- Opening Delimiter -
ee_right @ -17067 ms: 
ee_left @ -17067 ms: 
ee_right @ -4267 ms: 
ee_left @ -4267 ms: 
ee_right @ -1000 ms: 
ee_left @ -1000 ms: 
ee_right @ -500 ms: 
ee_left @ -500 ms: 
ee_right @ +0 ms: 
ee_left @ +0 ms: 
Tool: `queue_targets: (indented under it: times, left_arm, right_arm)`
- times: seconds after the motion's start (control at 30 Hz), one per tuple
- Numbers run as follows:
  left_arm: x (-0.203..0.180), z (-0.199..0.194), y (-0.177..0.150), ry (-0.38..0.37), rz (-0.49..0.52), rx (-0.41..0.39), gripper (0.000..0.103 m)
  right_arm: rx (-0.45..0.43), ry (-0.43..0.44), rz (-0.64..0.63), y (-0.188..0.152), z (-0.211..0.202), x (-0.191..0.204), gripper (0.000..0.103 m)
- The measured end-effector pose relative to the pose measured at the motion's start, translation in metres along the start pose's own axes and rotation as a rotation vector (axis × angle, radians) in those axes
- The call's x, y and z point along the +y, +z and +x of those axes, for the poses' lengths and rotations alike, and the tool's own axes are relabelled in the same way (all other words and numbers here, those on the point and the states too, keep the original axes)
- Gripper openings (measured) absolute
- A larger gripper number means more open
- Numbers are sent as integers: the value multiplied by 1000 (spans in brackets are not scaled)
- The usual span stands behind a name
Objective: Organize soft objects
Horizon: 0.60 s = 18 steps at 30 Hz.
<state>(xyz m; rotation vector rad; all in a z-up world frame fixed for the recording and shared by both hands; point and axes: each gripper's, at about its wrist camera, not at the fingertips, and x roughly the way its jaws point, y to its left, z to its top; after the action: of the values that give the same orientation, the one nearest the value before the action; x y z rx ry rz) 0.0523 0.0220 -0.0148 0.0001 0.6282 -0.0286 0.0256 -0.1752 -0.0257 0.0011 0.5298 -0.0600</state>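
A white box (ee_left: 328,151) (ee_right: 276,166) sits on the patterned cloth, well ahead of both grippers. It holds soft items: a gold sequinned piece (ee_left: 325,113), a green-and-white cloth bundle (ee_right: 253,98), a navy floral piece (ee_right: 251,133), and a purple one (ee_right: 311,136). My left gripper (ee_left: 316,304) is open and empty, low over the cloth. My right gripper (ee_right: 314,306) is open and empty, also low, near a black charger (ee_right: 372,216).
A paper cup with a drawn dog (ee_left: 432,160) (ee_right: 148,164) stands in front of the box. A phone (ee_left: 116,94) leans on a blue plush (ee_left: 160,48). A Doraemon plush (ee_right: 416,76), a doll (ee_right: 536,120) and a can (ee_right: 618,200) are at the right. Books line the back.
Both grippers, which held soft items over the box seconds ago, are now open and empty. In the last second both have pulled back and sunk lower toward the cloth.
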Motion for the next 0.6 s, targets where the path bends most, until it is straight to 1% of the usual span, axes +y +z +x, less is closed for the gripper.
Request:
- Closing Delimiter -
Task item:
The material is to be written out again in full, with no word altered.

Solution for this exercise:
ee_right @ -17067 ms: 
ee_left @ -17067 ms: 
ee_right @ -4267 ms: 
ee_left @ -4267 ms: 
ee_right @ -1000 ms: 
ee_left @ -1000 ms: 
ee_right @ -500 ms: 
ee_left @ -500 ms: 
ee_right @ +0 ms: 
ee_left @ +0 ms: 
Tool: `queue_targets: (indented under it: times, left_arm, right_arm)`
- times: seconds after the motion's start (control at 30 Hz), one per tuple
- Numbers run as follows:
  left_arm: x (-0.203..0.180), z (-0.199..0.194), y (-0.177..0.150), ry (-0.38..0.37), rz (-0.49..0.52), rx (-0.41..0.39), gripper (0.000..0.103 m)
  right_arm: rx (-0.45..0.43), ry (-0.43..0.44), rz (-0.64..0.63), y (-0.188..0.152), z (-0.211..0.202), x (-0.191..0.204), gripper (0.000..0.103 m)
- The measured end-effector pose relative to the pose measured at the motion's start, translation in metres along the start pose's own axes and rotation as a rotation vector (axis × angle, radians) in those axes
- The call's x, y and z point along the +y, +z and +x of those axes, for the poses' lengths and rotations alike, and the tool's own axes are relabelled in the same way (all other words and numbers here, those on the point and the states too, keep the original axes)
- Gripper openings (measured) absolute
- A larger gripper number means more open
- Numbers are sent as integers: the value multiplied by 1000 (spans in brackets are not scaled)
- The usual span stands behind a name
Objective: Organize soft objects
Horizon: 0.60 s = 18 steps at 30 Hz.
<state>(xyz m; rotation vector rad; all in a z-up world frame fixed for the recording and shared by both hands; point and axes: each gripper's, at about its wrist camera, not at the fingertips, and x roughly the way its jaws point, y to its left, z to its top; after the action: of the values that give the same orientation, the one nearest the value before the action; x y z rx ry rz) 0.0523 0.0220 -0.0148 0.0001 0.6282 -0.0286 0.0256 -0.1752 -0.0257 0.0011 0.5298 -0.0600</state>
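A white box (ee_left: 328,151) (ee_right: 276,166) sits on the patterned cloth, well ahead of both grippers. It holds soft items: a gold sequinned piece (ee_left: 325,113), a green-and-white cloth bundle (ee_right: 253,98), a navy floral piece (ee_right: 251,133), and a purple one (ee_right: 311,136). My left gripper (ee_left: 316,304) is open and empty, low over the cloth. My right gripper (ee_right: 314,306) is open and empty, also low, near a black charger (ee_right: 372,216).
A paper cup with a drawn dog (ee_left: 432,160) (ee_right: 148,164) stands in front of the box. A phone (ee_left: 116,94) leans on a blue plush (ee_left: 160,48). A Doraemon plush (ee_right: 416,76), a doll (ee_right: 536,120) and a can (ee_right: 618,200) are at the right. Books line the back.
Both grippers, which held soft items over the box seconds ago, are now open and empty. In the last second both have pulled back and sunk lower toward the cloth.
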Motion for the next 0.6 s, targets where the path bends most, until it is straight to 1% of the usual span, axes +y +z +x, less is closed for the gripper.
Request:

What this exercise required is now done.